Emerging Patterns in Deep Brain Stimulation

Summary: Researchers at Duke University developed a computer algorithm that designs energy-efficient deep brain stimulation patterns. These optimized patterns can maintain symptom relief for Parkinson’s disease while reducing energy use and the frequency of battery replacement surgeries.

Source: Duke University

New method preserves treatment effectiveness while cutting energy use and moving toward personalized therapy for Parkinson’s disease

Duke University biomedical engineers have used an evolutionary computer algorithm to design improved temporal patterns for deep brain stimulation (DBS) used to treat motor symptoms of Parkinson’s disease. By changing the timing of electrical pulses rather than simply using a constant high-frequency stream, the team found patterns that greatly reduce power consumption without sacrificing symptom control.

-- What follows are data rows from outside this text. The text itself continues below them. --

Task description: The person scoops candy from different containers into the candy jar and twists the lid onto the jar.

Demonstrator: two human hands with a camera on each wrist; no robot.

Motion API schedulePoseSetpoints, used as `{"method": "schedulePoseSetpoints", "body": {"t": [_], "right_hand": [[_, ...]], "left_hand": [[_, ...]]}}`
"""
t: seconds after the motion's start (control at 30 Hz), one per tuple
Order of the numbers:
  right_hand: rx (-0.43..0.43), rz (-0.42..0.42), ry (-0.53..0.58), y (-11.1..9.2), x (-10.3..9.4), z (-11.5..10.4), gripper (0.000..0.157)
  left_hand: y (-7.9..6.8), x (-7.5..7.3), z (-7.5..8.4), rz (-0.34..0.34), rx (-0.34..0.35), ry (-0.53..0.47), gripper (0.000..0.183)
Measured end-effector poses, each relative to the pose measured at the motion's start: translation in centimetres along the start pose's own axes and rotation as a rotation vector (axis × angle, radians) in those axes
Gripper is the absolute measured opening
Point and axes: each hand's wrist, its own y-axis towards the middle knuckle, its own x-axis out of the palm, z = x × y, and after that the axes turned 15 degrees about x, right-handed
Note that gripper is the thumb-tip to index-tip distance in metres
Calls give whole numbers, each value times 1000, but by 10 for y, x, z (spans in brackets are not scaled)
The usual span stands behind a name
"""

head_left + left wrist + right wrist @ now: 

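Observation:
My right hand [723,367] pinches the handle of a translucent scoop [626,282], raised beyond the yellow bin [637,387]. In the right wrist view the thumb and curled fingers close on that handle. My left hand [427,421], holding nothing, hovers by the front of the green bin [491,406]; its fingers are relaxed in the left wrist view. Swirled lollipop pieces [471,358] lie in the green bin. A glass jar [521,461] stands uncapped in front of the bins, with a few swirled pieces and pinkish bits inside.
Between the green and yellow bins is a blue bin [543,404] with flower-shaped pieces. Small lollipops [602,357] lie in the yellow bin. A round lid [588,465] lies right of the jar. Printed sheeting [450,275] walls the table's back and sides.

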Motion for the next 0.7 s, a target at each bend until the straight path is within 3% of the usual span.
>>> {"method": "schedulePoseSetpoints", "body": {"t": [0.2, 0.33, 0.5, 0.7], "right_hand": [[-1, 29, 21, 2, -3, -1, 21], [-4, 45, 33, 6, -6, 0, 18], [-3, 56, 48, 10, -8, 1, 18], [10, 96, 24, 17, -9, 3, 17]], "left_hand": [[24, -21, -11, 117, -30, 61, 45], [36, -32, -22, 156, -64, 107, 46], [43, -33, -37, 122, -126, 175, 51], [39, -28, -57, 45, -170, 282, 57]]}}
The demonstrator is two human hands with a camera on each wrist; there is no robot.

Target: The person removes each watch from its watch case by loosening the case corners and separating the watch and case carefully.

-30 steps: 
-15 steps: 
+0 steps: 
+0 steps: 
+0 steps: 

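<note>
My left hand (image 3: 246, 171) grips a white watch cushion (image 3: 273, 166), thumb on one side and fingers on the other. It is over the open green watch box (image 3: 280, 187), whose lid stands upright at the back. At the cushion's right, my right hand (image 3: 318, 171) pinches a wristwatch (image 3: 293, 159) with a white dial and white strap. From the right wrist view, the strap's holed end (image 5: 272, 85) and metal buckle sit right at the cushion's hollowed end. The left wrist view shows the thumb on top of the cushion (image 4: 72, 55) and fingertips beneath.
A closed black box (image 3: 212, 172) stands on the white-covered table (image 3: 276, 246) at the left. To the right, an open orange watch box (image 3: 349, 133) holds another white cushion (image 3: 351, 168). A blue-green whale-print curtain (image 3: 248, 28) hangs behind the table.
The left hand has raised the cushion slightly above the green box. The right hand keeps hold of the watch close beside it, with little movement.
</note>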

Deep brain stimulation, first introduced clinically in 1987, delivers electrical pulses to structures within the basal ganglia to improve motor control in people with Parkinson’s disease and other movement disorders. Although DBS is effective for many patients, implanted pulse generators rely on batteries that typically last three to five years and must be surgically replaced, exposing patients to repeated procedures and a cumulative risk of infection.

While investigating how DBS timing affects neural activity, the researchers observed that purely random pulse timing reduced efficacy, suggesting that structured, non-random temporal patterns might outperform continuous high-frequency stimulation. Building on earlier serendipitous discoveries of effective patterns, the team developed a model-based, evolutionary optimization algorithm to search the huge space of possible timing sequences.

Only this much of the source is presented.